## What needs to be done
Each line of the data below containing "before" needs to be listed.

** Opening Data shown block **

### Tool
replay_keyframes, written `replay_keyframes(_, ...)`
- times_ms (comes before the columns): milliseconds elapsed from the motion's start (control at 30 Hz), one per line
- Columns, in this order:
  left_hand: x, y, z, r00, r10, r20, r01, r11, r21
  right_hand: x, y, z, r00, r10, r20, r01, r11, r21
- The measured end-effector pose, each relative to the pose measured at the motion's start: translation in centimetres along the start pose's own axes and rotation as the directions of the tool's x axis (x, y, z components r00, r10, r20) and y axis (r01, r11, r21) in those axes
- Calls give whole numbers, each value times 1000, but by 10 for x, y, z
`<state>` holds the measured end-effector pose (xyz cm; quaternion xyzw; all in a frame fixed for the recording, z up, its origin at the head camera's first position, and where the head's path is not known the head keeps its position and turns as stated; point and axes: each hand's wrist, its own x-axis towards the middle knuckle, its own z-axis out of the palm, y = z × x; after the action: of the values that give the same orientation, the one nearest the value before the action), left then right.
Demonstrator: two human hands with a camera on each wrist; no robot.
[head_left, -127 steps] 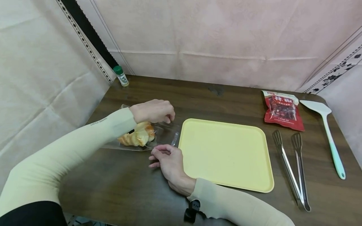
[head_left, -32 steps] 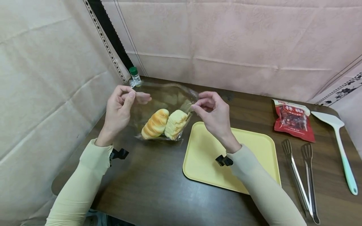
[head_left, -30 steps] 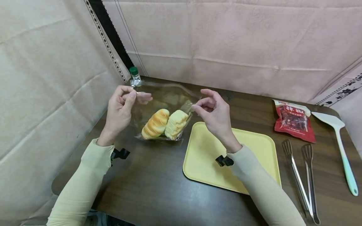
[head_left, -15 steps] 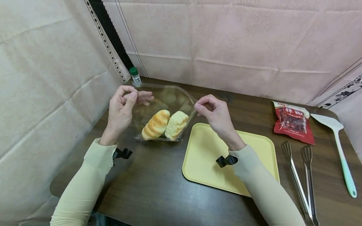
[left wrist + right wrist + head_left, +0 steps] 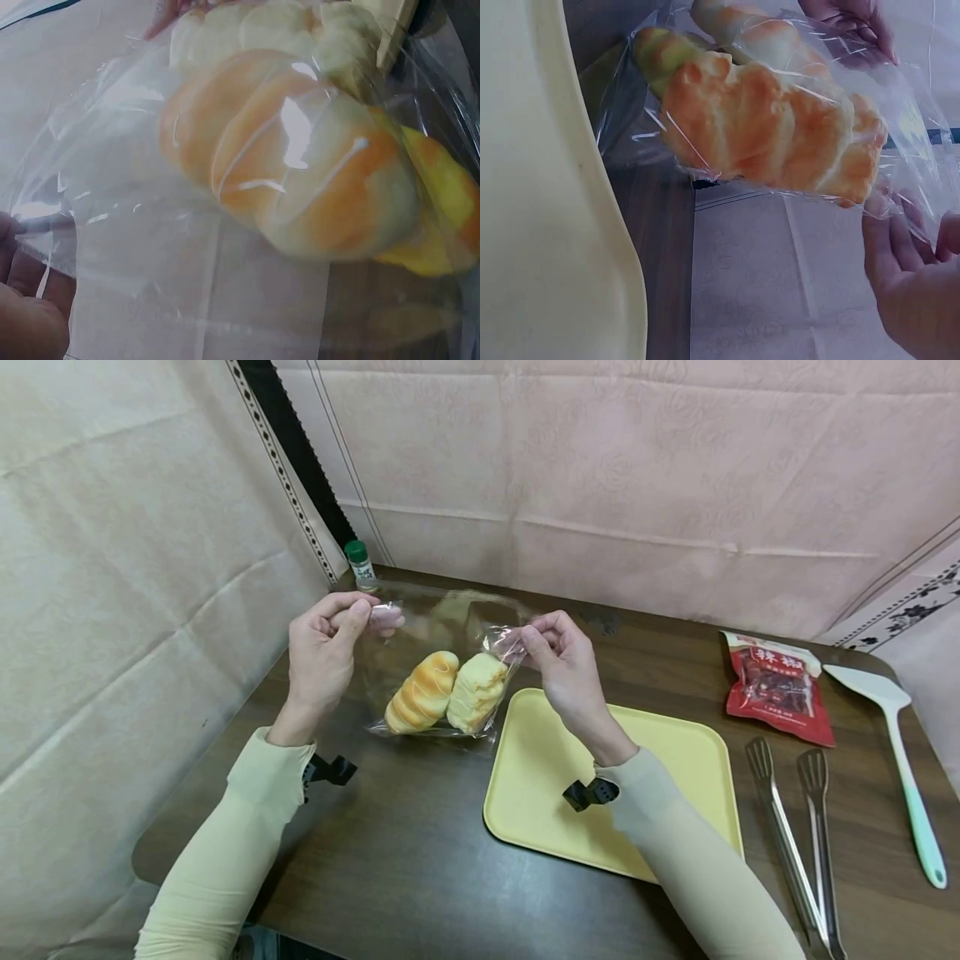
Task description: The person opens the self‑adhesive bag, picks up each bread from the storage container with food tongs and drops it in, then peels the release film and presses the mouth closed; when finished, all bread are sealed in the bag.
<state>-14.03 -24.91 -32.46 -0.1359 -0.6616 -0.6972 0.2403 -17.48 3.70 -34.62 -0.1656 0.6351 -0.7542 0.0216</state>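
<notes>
A clear plastic bag [image 5: 442, 614] is held up between both hands above the table, its bottom hanging low. Inside lie a golden twisted bread roll [image 5: 422, 692] and a paler ridged bread [image 5: 477, 693]. Behind these, the left wrist view shows a third, yellow and orange piece [image 5: 442, 202]. My left hand [image 5: 322, 647] pinches the bag's upper left edge between thumb and forefinger, and some fingers show through the film. At the upper right side, my right hand [image 5: 566, 668] pinches the crinkled film. The right wrist view shows this hand [image 5: 922, 289] beside the breads.
A yellow tray [image 5: 615, 785] lies under the right forearm. Farther right are metal tongs [image 5: 787, 843], a red food packet [image 5: 777, 685] and a white spatula with a mint handle [image 5: 892, 727]. A green-capped bottle [image 5: 361, 564] stands at the back left.
Seconds ago the bag lay flat on the table; now both hands hold it up. In the last half second, the film bunched at my right hand and the breads shifted slightly right.
</notes>
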Motion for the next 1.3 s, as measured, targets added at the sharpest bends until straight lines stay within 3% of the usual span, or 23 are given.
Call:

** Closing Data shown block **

## Response for this exercise
- times_ms (comes before the columns): milliseconds elapsed from the motion's start (control at 30 Hz), one per line
`<state>` holds the measured end-effector pose (xyz cm; quaternion xyzw; all in a frame fixed for the recording, z up, its origin at the head camera's first position, and where the head's path is not known the head keeps its position and turns as stated; point and axes: each hand's wrist, its own x-axis towards the middle knuckle, its own z-axis out of the palm, y = z × x; after the action: of the values that give the same orientation, the one nearest the value before the action), left then right.

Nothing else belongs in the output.